--- Supplied material Enclosed Below ---
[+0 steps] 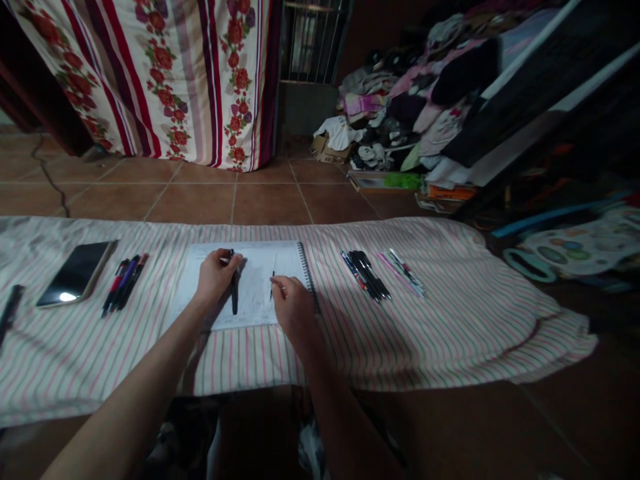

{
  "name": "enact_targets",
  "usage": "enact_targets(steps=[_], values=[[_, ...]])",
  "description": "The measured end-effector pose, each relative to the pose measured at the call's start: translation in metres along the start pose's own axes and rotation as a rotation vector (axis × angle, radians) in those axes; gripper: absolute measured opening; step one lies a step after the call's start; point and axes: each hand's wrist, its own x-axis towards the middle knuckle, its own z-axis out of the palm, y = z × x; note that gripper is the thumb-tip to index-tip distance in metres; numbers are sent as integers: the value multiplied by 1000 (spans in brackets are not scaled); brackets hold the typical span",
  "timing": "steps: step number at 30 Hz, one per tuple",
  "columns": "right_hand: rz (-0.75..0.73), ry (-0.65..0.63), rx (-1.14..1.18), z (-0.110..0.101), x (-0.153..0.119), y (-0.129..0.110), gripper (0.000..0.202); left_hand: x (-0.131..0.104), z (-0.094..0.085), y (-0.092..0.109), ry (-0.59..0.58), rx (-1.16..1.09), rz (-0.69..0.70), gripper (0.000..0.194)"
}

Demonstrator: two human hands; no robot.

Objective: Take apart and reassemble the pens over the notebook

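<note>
Pen (235,297) over spiral notebook (257,257), long axis near-to-far, near end pointing at wearer; left hand (215,275) fingers pinch its far end. Right hand (293,305) fingertips pinch thin stick (273,274), type unclear, roughly parallel, far end pointing away. Phone (77,272) off left.

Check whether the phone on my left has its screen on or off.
The phone looks off: its screen is dark, apart from one bright patch that looks like glare.
</note>
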Motion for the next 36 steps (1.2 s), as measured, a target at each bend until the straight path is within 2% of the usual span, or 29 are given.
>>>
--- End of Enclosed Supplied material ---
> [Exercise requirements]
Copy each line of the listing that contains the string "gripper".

> [Solution for this task]
  "description": "The measured end-effector pose, each relative to the pose measured at the call's start: translation in metres along the start pose's own axes and rotation as a rotation vector (axis × angle, radians) in those axes; gripper: absolute measured opening; step one lies a step after the call's start; point and axes: each hand's wrist, its own x-axis towards the middle knuckle, its own z-axis out of the palm, y = z × x; note that gripper is the thumb-tip to index-tip distance in metres; numbers are sent as integers: the value multiplied by 1000 (spans in brackets are not scaled); brackets hold the typical span",
  "columns": "right_hand: rz (-0.75..0.73), ry (-0.65..0.63), rx (-1.14..1.18), z (-0.110..0.101), x (-0.153..0.119), y (-0.129..0.110), gripper (0.000..0.202); left_hand: x (-0.131..0.104), z (-0.094..0.085), y (-0.092..0.109), ry (-0.59..0.58), rx (-1.16..1.09), rz (-0.69..0.70), gripper (0.000..0.194)"

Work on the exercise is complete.